*Task directions:*
Answer with the exact lines of the following material from the one containing "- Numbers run" through the one containing "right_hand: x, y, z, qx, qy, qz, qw", both end lines included.
(Source material Opens)
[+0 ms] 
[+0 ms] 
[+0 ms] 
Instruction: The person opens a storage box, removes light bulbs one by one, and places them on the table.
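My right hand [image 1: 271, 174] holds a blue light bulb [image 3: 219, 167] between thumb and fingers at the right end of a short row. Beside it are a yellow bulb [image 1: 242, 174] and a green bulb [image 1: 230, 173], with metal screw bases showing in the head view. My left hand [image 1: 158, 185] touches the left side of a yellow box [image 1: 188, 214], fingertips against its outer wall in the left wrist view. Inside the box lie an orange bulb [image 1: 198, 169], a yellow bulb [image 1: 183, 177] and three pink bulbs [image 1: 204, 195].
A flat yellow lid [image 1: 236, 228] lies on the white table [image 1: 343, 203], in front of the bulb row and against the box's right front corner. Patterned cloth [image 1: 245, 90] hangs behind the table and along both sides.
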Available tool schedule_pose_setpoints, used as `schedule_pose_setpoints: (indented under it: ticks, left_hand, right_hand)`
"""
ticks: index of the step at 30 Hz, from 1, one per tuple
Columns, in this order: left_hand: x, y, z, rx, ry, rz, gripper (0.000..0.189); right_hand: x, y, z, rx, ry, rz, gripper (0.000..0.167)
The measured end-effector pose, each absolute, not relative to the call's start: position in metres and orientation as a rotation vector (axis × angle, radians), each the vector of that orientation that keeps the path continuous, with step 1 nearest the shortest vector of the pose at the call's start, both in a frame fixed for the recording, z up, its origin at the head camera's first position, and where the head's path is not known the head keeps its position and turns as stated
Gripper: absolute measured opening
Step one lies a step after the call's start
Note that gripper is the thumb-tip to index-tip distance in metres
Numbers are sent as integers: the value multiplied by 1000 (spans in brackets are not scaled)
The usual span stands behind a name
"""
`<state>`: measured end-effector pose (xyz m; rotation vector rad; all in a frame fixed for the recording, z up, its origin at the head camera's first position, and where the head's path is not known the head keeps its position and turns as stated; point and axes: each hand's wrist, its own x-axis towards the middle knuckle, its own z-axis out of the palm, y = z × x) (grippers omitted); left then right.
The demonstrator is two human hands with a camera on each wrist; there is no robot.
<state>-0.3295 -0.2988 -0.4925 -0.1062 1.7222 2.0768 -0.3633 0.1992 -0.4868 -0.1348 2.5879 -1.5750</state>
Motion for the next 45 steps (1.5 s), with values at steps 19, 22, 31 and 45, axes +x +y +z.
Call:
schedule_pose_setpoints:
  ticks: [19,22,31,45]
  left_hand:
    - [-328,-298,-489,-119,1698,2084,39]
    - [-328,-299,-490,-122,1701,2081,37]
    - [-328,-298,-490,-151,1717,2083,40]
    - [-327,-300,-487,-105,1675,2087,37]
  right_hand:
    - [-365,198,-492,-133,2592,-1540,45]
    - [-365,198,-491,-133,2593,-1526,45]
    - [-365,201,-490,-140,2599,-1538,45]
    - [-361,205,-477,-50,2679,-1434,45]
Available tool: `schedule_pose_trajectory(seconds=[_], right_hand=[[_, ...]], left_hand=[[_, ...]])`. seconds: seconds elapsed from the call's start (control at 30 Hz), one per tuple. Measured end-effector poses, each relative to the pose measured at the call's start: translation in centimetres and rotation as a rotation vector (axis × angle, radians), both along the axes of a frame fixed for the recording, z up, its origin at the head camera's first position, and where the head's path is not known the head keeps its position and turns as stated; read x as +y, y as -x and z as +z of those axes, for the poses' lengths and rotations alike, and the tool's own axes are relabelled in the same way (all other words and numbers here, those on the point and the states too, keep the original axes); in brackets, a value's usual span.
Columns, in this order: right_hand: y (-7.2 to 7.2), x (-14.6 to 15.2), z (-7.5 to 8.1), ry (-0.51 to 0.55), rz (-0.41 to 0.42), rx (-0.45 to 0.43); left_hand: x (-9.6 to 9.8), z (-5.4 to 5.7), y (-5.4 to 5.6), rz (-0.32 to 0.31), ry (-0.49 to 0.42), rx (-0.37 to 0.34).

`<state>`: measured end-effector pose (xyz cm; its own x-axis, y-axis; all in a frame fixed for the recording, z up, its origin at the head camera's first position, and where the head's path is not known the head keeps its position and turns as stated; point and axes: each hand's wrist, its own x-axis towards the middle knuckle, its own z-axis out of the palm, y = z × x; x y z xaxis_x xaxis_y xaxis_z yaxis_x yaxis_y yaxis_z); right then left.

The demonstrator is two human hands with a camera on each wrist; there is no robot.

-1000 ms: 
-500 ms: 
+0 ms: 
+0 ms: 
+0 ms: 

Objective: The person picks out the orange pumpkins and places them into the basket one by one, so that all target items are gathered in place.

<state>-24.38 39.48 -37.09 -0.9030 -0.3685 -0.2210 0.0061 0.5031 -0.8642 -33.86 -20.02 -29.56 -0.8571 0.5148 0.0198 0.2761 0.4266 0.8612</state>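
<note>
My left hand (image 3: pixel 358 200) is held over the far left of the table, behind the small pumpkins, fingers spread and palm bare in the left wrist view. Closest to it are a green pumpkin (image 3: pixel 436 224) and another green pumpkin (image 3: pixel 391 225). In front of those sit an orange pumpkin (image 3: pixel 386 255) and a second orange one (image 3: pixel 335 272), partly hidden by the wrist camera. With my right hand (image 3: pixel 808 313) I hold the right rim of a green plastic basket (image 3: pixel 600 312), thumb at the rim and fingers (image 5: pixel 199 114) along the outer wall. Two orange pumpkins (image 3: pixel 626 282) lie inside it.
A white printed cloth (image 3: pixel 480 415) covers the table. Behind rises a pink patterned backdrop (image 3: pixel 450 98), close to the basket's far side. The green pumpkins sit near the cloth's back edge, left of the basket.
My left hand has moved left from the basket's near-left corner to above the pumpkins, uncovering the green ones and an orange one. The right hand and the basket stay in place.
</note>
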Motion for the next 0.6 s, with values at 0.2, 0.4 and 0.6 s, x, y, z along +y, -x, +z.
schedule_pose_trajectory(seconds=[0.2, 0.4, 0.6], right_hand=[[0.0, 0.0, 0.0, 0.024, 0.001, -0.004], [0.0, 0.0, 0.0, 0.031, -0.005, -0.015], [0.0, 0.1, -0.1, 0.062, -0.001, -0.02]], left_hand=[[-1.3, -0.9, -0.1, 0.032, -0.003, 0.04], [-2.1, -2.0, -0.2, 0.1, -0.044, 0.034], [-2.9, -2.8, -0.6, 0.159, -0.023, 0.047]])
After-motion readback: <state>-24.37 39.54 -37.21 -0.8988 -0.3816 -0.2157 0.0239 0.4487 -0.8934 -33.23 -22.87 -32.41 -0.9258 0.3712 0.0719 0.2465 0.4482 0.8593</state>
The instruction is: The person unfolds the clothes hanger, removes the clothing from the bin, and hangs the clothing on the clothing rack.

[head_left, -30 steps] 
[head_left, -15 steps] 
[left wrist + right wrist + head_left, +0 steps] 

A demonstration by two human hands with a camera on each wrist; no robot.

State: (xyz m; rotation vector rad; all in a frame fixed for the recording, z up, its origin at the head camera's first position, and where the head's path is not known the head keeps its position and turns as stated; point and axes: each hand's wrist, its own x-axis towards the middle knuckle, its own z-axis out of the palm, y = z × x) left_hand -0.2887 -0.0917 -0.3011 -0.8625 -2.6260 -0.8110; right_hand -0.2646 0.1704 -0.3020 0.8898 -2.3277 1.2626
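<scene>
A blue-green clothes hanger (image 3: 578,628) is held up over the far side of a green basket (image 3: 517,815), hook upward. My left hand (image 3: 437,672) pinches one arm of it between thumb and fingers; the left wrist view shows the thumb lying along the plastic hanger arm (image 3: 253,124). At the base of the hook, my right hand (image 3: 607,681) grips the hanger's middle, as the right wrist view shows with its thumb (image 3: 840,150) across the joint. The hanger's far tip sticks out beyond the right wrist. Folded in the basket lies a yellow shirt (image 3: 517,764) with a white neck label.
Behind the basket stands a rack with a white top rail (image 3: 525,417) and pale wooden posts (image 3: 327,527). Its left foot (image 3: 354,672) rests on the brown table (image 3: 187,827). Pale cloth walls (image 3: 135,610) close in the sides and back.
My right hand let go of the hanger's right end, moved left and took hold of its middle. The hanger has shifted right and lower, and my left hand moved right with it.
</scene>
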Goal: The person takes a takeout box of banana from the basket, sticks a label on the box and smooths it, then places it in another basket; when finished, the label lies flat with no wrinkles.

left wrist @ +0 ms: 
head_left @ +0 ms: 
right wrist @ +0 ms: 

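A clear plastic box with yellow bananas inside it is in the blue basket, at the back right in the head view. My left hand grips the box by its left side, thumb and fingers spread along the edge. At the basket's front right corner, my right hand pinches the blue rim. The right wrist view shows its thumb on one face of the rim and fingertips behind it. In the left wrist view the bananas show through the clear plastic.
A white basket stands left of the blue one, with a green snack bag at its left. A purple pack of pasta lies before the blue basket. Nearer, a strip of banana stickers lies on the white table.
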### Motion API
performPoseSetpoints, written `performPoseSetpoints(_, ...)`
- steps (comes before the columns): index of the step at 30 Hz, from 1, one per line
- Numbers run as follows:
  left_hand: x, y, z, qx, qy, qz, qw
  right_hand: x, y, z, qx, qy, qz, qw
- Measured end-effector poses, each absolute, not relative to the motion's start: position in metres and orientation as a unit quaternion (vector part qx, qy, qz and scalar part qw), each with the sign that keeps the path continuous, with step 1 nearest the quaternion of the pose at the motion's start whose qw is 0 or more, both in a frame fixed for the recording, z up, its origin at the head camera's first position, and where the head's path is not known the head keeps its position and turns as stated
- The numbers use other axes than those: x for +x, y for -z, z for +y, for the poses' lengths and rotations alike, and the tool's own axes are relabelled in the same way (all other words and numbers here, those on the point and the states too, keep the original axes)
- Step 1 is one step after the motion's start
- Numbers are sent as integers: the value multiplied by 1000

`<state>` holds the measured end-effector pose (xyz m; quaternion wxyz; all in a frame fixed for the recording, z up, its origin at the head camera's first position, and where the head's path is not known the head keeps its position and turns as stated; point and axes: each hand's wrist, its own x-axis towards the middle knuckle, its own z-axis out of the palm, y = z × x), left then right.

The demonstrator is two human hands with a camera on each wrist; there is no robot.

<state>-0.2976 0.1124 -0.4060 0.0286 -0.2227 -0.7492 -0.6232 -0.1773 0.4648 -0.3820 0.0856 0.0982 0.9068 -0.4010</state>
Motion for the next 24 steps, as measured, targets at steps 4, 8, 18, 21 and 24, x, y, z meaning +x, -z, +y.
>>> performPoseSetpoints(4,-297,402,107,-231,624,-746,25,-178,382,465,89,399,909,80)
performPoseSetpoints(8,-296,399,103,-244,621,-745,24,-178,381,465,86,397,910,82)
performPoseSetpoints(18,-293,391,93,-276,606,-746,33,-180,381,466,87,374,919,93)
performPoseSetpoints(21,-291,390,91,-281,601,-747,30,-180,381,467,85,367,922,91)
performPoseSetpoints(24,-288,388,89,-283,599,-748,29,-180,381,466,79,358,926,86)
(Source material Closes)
*Result below:*
- Numbers run as follows:
  left_hand: x, y, z, qx, qy, qz, qw
  right_hand: x, y, z, qx, qy, qz, qw

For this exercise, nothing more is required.